Des crises majeures, elle en a connu deux lorsqu’elle était Première ministre : la tuerie de Christchurch en 2019, et la Covid en 2020. Le terroriste australien qui a tué 51 personnes dans deux mosquées de Christchurch avait rédigé un manifeste de 74 pages paranoïaques où il détaillait son projet de haine contre le pluralisme religieux et le principe de l’ouverture à l’autre. Dans son discours rédigé à la hâte après cet attentat, dont elle se dit marquée à jamais, Ardern écrit : « La Nouvelle-Zélande est un foyer pour toutes celles et tous ceux, réfugiés et migrants, qui sont ciblés par la violence extrême. Ils et elles, c’est nous ». Elle a toujours refusé de citer publiquement le nom du tueur.
Trump : « parleriez-vous de terrorisme ? »

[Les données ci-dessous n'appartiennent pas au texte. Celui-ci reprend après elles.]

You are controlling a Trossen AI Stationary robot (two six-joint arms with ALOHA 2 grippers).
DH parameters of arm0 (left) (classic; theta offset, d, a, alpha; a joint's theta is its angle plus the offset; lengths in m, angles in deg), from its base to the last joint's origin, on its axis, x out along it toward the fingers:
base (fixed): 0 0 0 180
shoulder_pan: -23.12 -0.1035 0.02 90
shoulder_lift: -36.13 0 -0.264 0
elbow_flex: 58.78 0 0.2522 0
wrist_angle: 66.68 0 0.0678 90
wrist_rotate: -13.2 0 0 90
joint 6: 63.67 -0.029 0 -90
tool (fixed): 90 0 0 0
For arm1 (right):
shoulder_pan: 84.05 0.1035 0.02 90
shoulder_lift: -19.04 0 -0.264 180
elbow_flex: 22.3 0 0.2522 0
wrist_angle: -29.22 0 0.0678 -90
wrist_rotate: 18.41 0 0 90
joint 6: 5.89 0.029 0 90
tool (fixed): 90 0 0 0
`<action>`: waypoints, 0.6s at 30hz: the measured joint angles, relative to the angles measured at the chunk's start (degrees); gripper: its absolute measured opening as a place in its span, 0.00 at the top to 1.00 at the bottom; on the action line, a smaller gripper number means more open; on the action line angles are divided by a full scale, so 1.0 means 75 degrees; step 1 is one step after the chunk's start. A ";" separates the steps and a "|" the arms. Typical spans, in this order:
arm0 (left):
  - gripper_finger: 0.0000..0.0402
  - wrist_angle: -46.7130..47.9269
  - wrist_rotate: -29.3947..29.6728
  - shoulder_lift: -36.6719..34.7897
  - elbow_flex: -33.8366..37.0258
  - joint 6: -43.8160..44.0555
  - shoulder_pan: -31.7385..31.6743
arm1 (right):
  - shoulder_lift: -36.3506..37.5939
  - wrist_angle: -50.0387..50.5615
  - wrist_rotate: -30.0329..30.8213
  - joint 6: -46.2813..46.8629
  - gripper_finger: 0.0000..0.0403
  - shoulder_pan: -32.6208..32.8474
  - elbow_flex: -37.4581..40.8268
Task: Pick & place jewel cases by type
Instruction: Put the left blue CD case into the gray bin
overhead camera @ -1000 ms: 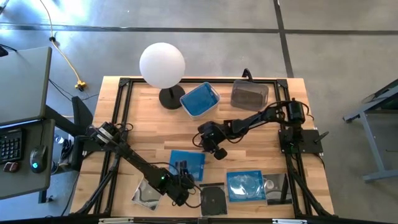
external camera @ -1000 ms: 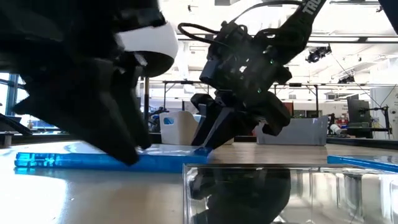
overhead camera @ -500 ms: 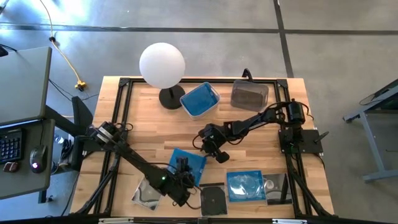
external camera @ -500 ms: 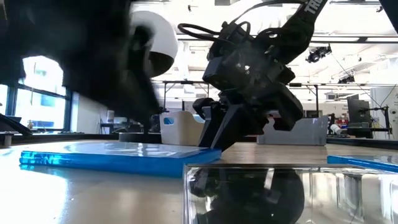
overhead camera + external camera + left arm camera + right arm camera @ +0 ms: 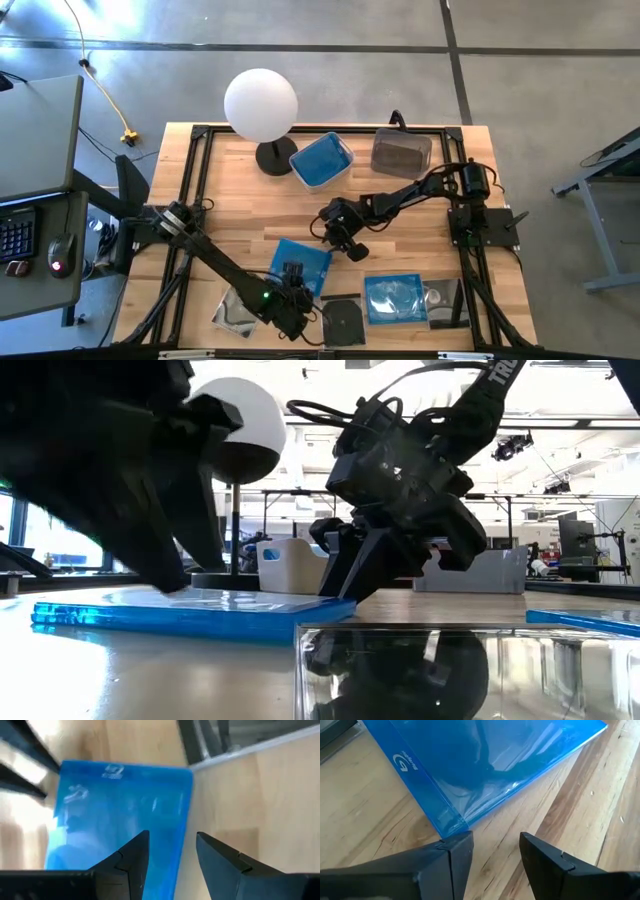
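Blue jewel case (image 5: 301,262) flat on table (image 5: 240,210), centre-near. Left gripper (image 5: 293,275) over its near edge, fingers apart, empty. Right gripper (image 5: 345,240) at its far-right corner, fingers apart, empty.

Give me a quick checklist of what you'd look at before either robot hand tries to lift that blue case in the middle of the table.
1. Blue case lies flat on the table: ok.
2. Left hand open, one finger over the case's edge, nothing held: ok.
3. Right hand open at the case's corner, nothing held: ok.
4. Both hands crowd the same case from opposite sides, so they might clash: not ok.
5. Blue tub at the table's back, likely the drop spot, is unobstructed: ok.
6. Whether either hand's fingers touch the case: cannot tell.
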 joint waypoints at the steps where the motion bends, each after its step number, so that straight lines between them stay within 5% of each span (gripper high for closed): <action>1: 0.60 -0.0012 -0.0020 0.0069 -0.0015 0.0000 0.0003 | 0.0000 -0.0042 0.0000 0.0000 0.61 0.0000 0.0000; 18: 0.60 0.0912 0.1247 0.0313 -0.0013 -0.0502 0.0043 | -0.0023 -0.0244 -0.0727 0.0378 0.61 -0.0001 0.0003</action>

Elle relate également l’anecdote d’un coup de fil avec le président Trump qui doute de la qualification de « terroriste » pour qualifier l’assassin et qui lui demande ce que les États-Unis peuvent faire pour aider la Nouvelle-Zélande en ce moment difficile. Elle lui répond alors que la meilleure chose à faire, c’est de montrer de la compassion et de l’amour envers toutes les communautés musulmanes.
La loi, votée à l’unanimité (moins une voix) en dix jours, qu’Ardern a initiée après Christchurch a rendu illégale la possession de fusils militaires automatiques et permis aux autorités de récupérer en quelques mois plusieurs dizaines de milliers de telles armes en circulation. Comme pour la santé mentale, Ardern a été précurseure en appelant à la mise en place d’une « réponse mondiale » au terrorisme en ligne.
Autre moment majeur : la pandémie. La décision la plus importante du gouvernement néo-zélandais fut de fermer les frontières et d’initier une vaste politique de vaccination qui permettra au pays d’avoir un taux de couverture vaccinale les plus importants de la planète, et de voir l’espérance de vie augmenter pendant cette période, et ce, malgré un confinement très court (quoique très strict).
Jacinda Ardern, qui n’aime pas être réduite à l’incarnation de l’anti-trumpisme, fait bien figure aujourd’hui, plus encore qu’il y a cinq ans, de contre-modèle de l’actuel président des États-Unis et de tous les dirigeants virilistes de la planète : le souci des autres avant le souci de soi, la focalisation sur l’intérêt général, le respect de l’adversaire, ce qui n’exclut en rien la fermeté des décisions et l’autorité politique, ne sont plus à la mode… pour l’heure. Et c’est parce qu’elle ne s’est plus sentie suffisamment en mesure de servir les intérêts de son pays qu’elle a choisi de quitter la scène politique il y a deux ans. « Je suis heureuse parce que je sais que j’ai fait de mon mieux » et que « je suis restée la même », écrit-elle. Parce que la politique est un sujet sérieux, on a besoin de livres optimistes et combatifs comme celui-ci.
Jacinda Ardern, A Different Kind of Power, First, 20,67 euros (traduction à paraître chez Flammarion, le 18 juin).